The multiplication process in FIR filters contributes the most to delay and power consumption. To optimize this stage, a Dadda multiplier is used instead of a conventional array multiplier.

The Dadda algorithm reduces partial products in a hierarchical manner using 4:2 and 5:2 compressors. These compressors perform bit-level reductions more efficiently than simple adders, thus shortening the critical path delay.



Fig.2 Block representation of the Dadda multiplier incorporating compressor-based partial product reduction.

Figure. 2 illustrates the architecture of the compressor-based Dadda multiplier embedded within the overall system design.

In the case of a multiplication of two binary numbers A and B, each of nbits:

$$P = A \times B = \sum_{i=0}^{n-1} \sum_{j=0}^{n-1} a_i b_j 2^{i+j}$$

Instead of adding all partial products sequentially, the Dadda structure compresses them in stages using 4:2 and 5:2 compressors.
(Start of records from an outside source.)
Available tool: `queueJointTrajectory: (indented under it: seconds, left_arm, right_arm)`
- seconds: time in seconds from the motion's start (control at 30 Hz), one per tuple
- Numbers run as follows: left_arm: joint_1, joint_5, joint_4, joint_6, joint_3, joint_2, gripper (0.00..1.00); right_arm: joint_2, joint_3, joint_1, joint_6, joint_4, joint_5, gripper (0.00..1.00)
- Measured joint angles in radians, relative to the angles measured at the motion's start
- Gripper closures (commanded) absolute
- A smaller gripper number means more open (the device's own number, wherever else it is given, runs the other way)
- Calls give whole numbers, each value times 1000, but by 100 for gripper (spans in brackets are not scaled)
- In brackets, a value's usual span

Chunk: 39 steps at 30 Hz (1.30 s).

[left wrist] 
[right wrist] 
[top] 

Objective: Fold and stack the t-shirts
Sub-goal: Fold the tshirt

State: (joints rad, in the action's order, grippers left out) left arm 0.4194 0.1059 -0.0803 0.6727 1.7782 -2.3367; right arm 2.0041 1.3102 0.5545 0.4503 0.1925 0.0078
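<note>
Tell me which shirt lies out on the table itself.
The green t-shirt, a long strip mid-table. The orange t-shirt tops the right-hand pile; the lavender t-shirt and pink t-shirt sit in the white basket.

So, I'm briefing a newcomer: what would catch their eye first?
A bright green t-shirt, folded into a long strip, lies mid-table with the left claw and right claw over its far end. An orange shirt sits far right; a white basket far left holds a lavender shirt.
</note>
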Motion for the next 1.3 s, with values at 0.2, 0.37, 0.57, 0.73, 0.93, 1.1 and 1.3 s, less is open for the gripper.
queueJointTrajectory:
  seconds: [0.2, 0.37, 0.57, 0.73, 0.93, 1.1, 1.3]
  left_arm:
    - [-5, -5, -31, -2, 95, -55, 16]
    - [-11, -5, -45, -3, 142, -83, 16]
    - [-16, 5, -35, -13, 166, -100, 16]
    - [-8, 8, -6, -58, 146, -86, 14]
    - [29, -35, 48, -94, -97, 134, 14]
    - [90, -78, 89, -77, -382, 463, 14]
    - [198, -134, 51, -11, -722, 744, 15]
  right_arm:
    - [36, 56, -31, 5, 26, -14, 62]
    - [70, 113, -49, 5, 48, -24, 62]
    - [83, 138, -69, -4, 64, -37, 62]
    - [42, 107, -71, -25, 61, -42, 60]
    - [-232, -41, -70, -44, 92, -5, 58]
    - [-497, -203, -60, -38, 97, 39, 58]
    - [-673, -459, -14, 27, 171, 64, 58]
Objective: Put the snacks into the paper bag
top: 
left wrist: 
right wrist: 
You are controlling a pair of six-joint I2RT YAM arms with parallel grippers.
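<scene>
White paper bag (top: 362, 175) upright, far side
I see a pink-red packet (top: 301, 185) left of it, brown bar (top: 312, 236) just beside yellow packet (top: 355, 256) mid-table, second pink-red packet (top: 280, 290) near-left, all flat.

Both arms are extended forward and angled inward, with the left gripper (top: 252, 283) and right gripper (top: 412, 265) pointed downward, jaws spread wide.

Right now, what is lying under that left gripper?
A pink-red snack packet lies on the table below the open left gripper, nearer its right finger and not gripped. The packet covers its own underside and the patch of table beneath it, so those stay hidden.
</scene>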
• A 4:2 compressor takes 4 inputs and 2 carries, producing sum and carry outputs:

$$Sum = (A \oplus B) \oplus (C \oplus D)$$

$$Carry = (A \cdot B) + (C \cdot D)$$

• A 5:2 compressor further accelerates computation by handling five input bits and two carries simultaneously, producing three outputs: sum, carry, and carry-out.

The compressor-assisted Dadda multiplier reduces the number of internal addition layers, which effectively shortens the propagation time and helps lower the power requirements of the entire design.

### C.Knowles Adder Design

After partial product reduction, the final summation is performed using a Knowles Adder, a type of parallel-prefix adder that provides an efficient balance between speed and area.



Figure 3. represents the Knowles Adder block structure, showing the carry-propagation network and the sum generation stage

Figure 3 presents the structural outline of the Knowles parallel-prefix adder employed in the final carry-propagation and sum-generation stage.

The Knowles Adder operates using the principles of generate (G) and propagate (P) signals defined as:

$$G_i = A_i \cdot B_i, P_i = A_i \oplus B_i$$

The carry generation in parallel-prefix adders follows the recursive relation:

$$C_{i+1} = G_i + (P_i \cdot C_i)$$

In the Knowles Adder, prefix computation is structured to balance fan-out and wiring complexity, ensuring high speed with minimal layout overhead.

Compared to other adders, the Knowles Adder achieves faster computation and reduced wiring complexity, making it suitable for FPGA-based implementations. Its balanced tree structure enhances scalability and reliability, which directly contributes to minimizing delay within the architecture associated with the developed FIR filter architecture.

### V. RESULTS

This section presents the simulation, synthesis, and the FPGA-based implementation outcomes obtained for the proposed 3-parallel polyphase FIR filter structure. The system was implemented and validated through Verilog-based hardware modeling on the Xilinx Vivado Design Suite, and the hardware testing was carried out on the Basys3 FPGA board. The performance outcomes are evaluated primarily in terms of the end-to-end signal delay, power, and area and compared with the existing Design.

#### A. Simulation Result

The functional simulation of the designed 3-parallel polyphase FIR filter supporting odd-length coefficients was carried out using Xilinx Vivado to verify the correctness of the Verilog design before FPGA implementation. The top-level simulation waveform testbench is as as shown in Figure 4.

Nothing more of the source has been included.